This repository contains simple examples of machine learning algorithms implemented for testing, experimentation, and demonstration purposes.
The goal is to provide simple implementations that illustrate the core ideas behind common machine learning techniques.
For some algorithms, a custom implementation is provided for learning purposes, alongside a reference implementation using established libraries such as scikit-learn or TensorFlow. The custom implementations are not optimized for production use. Their purpose is clarity and understanding, not performance.
The following table summarizes the algorithms included in this repository:
| # | Algorithm | Learning Type | Task Type | Custom Implementation | Reference Implementation |
|---|---|---|---|---|---|
| 01 | Linear Regression | Supervised | Regression | Yes | scikit-learn |
| 02 | Logistic Regression | Supervised | Classification | Yes | scikit-learn |
| 03 | Decision Trees | Supervised | Classification | Yes | scikit-learn |
| 04 | Neural Networks | Supervised | Classification | Yes | TensorFlow |
| 05 | K-Means Clustering | Unsupervised | Clustering | Yes | scikit-learn |
| 06 | Anomaly Detection | Unsupervised | Anomaly Detection | Yes | scikit-learn |
| 07 | Recommender Systems | Supervised | Recommendation | No | TensorFlow |
| 08 | Reinforcement Learning | Reinforcement | Control | No | TensorFlow |
Linear regression is used to predict continuous numerical values.

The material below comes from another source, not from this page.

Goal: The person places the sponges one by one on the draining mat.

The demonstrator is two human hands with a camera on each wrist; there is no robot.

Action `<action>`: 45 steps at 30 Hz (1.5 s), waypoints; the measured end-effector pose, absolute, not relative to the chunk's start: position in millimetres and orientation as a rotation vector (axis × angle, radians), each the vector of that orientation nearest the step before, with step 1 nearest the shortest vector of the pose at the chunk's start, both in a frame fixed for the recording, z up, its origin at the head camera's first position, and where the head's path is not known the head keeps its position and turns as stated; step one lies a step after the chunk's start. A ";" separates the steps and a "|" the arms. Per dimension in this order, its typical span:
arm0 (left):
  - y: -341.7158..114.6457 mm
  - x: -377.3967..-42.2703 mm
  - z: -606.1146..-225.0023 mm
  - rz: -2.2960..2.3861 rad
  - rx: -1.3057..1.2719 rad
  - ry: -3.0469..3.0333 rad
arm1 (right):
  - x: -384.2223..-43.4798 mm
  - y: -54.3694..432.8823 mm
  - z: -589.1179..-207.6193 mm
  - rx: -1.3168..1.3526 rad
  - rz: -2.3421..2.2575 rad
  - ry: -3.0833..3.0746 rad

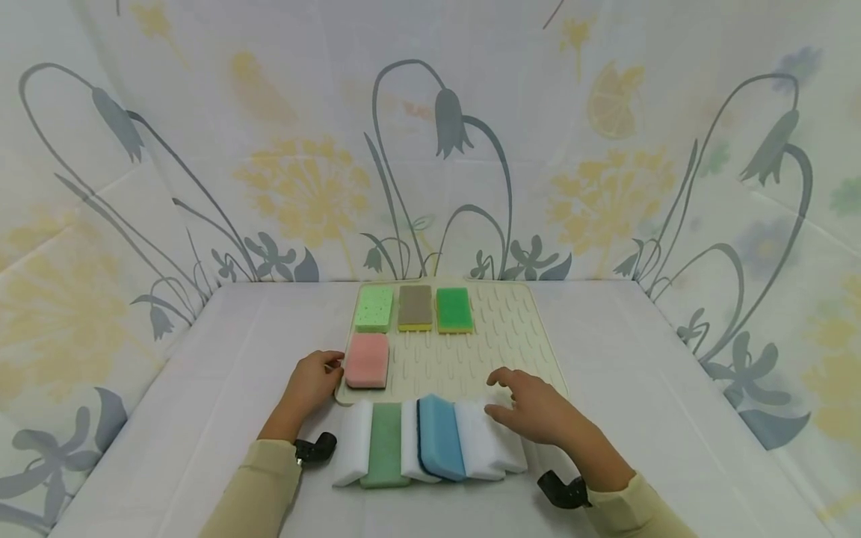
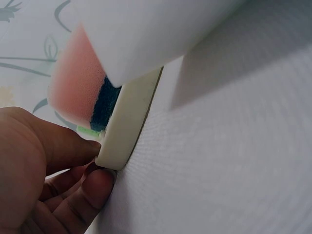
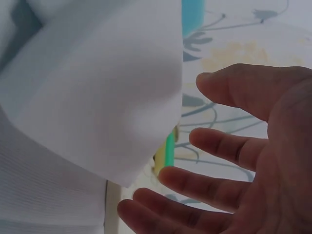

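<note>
My left hand (image 1: pixel 312 385) is at the left edge of a cream ribbed drying mat (image 1: pixel 498 351). In the left wrist view, thumb and fingers pinch the mat's rim (image 2: pixel 129 117), close to a pink sponge (image 2: pixel 78 80) with a dark scouring layer. My right hand (image 1: pixel 538 407) hovers over the right end of a row of sponges, fingers spread and holding nothing. Nearest to it is a white sponge (image 3: pixel 102 97), which stands apart from the fingertips in the right wrist view. The row also has a green sponge (image 1: pixel 386 448) and a blue sponge (image 1: pixel 440 437) leaning among several white ones.
At the mat's back lie a light green sponge (image 1: pixel 374 309), a brown-topped yellow sponge (image 1: pixel 415 306) and a green-topped yellow sponge (image 1: pixel 454 309). A white cloth (image 1: pixel 646 373) covers the table. A flower-print curtain (image 1: pixel 430 187) rises behind and at both sides.
</note>
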State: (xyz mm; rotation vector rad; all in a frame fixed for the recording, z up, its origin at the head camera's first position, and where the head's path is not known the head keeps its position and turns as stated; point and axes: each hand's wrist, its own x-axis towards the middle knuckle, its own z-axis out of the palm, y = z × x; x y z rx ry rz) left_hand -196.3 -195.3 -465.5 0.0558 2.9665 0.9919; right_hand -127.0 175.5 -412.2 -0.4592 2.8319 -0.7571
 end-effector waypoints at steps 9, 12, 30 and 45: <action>-195.6 -196.8 -464.1 0.985 0.055 2.964 | -115.5 176.6 -417.2 -0.374 -0.753 2.785; -195.5 -196.8 -465.0 0.981 0.057 2.966 | -111.9 175.7 -419.8 -0.349 -0.758 2.789; -195.4 -197.1 -467.2 0.989 0.085 2.972 | -104.8 176.7 -420.8 -0.304 -0.856 2.779; -196.4 -198.9 -469.0 0.969 0.063 2.973 | -110.2 178.9 -409.0 -0.366 -0.861 2.794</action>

In this repository, both a custom implementation and a scikit-learn reference implementation are provided.
Example: Predicting used car prices based on features like mileage, age, and brand.
Logistic regression is a binary classification algorithm used to predict probabilities.
In this repository, both a custom implementation and a scikit-learn reference implementation are provided.
Example: Predicting whether a customer will buy a used car based on features like price, mileage, age, and brand.
Decision trees are versatile models that can be used for both classification and regression tasks.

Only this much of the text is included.